= TASK BRIEF =
In the entries below, find the string "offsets" and return each line holding it.
··· TASK INPUT ···
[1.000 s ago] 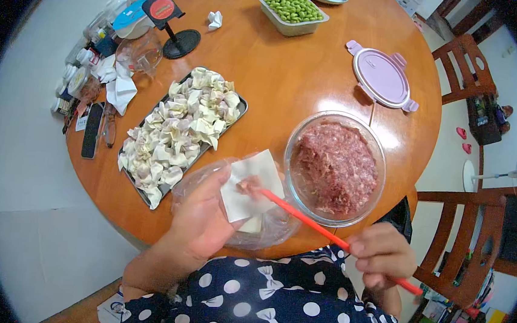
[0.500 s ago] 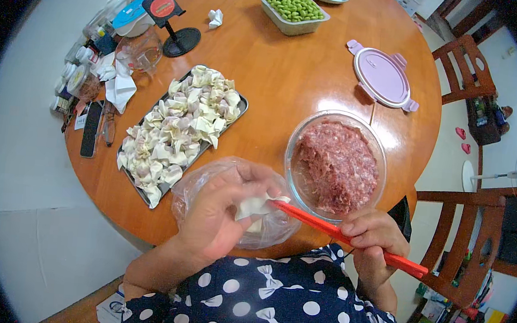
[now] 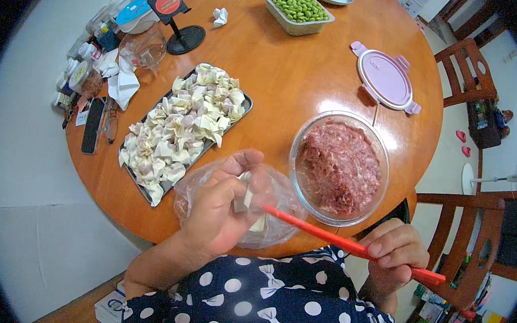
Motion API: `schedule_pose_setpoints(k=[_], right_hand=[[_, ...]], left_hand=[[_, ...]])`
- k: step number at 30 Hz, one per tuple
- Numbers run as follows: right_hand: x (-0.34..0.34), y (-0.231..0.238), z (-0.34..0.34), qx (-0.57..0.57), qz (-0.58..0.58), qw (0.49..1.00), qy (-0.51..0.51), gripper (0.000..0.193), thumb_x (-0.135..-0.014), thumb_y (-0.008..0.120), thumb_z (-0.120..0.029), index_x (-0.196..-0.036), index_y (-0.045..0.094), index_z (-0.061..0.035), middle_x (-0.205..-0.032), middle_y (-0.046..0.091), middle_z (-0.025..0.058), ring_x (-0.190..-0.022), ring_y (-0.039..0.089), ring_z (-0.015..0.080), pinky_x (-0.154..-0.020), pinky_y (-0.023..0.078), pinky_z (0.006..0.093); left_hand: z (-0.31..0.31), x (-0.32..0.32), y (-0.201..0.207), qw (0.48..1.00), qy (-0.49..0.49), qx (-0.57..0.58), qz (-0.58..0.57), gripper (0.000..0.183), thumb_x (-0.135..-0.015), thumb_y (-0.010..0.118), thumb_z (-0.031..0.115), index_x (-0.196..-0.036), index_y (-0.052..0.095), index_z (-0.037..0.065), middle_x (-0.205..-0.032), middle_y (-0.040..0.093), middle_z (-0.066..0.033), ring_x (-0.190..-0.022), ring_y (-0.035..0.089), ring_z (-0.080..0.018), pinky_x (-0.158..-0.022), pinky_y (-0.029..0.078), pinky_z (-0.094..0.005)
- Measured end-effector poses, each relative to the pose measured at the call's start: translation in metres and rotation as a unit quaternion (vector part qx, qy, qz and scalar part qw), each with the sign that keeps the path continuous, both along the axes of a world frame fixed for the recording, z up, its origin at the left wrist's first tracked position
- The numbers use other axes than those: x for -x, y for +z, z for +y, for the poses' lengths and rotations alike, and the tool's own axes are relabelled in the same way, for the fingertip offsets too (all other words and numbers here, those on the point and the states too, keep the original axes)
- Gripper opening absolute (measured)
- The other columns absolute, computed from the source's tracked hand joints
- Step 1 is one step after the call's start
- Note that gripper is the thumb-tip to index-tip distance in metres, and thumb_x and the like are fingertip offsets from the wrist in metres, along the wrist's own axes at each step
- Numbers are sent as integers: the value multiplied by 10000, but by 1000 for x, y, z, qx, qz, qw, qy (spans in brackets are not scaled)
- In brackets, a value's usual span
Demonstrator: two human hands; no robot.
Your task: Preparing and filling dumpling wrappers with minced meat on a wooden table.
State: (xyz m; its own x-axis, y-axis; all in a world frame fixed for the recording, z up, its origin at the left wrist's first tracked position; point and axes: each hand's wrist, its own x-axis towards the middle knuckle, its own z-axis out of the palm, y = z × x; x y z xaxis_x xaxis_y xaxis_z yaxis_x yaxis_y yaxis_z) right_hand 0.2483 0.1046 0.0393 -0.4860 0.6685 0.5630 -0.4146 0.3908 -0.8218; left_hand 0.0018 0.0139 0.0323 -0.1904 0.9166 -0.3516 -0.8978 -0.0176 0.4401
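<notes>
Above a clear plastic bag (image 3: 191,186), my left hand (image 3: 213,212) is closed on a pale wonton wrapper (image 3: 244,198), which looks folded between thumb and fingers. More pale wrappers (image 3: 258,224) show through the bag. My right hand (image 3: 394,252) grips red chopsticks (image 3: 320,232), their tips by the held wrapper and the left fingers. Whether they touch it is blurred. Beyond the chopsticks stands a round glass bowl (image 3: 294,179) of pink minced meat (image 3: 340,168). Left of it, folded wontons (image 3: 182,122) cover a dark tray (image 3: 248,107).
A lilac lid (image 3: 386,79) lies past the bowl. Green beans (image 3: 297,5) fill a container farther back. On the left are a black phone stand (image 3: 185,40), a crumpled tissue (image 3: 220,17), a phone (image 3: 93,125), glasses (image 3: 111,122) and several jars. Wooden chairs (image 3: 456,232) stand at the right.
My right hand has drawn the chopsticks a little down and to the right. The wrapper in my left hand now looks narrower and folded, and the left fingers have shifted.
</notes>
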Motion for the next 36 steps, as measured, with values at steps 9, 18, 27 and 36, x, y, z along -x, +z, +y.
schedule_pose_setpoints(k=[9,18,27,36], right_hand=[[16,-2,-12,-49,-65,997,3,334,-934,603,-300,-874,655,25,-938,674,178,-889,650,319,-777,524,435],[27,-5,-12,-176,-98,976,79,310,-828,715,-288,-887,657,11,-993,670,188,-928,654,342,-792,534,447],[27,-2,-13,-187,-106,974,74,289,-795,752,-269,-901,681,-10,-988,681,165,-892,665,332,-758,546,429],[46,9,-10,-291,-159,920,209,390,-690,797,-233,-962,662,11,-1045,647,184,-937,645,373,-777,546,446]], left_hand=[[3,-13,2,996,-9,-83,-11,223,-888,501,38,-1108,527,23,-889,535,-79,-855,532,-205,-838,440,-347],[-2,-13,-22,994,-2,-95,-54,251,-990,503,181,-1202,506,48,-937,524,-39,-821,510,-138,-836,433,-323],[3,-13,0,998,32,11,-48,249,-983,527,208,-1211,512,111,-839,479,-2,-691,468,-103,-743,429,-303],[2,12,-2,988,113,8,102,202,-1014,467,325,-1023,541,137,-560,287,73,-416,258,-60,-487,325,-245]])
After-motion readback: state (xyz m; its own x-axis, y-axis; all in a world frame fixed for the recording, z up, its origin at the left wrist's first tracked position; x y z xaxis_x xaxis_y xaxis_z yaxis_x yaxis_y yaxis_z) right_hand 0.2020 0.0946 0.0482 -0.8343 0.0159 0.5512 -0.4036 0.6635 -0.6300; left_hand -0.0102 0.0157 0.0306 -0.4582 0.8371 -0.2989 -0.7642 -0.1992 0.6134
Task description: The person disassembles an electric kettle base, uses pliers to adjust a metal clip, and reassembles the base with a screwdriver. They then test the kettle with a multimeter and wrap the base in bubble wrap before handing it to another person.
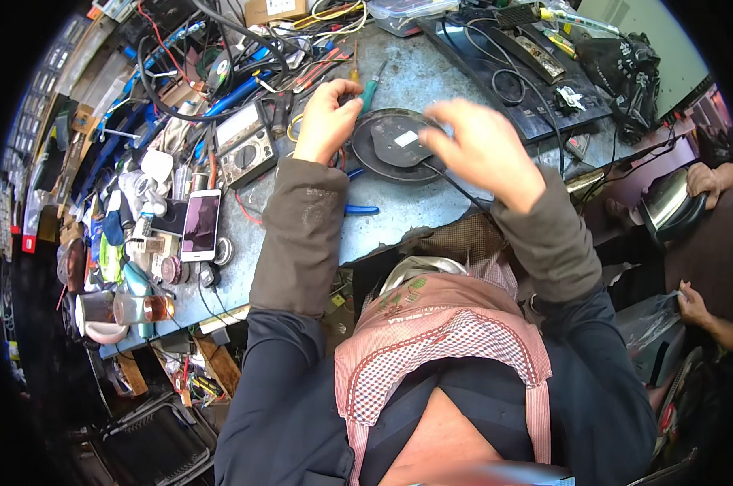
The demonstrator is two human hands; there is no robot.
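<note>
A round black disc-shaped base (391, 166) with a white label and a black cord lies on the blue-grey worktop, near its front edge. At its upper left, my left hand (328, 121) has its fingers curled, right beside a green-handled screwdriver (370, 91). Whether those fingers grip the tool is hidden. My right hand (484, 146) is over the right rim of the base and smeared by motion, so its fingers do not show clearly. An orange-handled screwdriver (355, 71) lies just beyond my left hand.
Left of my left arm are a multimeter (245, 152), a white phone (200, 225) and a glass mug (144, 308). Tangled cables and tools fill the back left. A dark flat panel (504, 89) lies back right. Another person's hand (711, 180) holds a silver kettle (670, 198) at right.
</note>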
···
= TASK RESPONSE =
- The numbers use other axes than those: x for -x, y for +z, z for +y, for the poses' lengths and rotations alike, and the tool's own axes are relabelled in the same way, for the fingertip offsets too (all other words and numbers here, those on the point and the states too, keep the original axes)
- Note that gripper is the thumb-tip to index-tip distance in metres, and thumb_x and the like are fingertip offsets from the wrist in metres, along the wrist's own axes at each step

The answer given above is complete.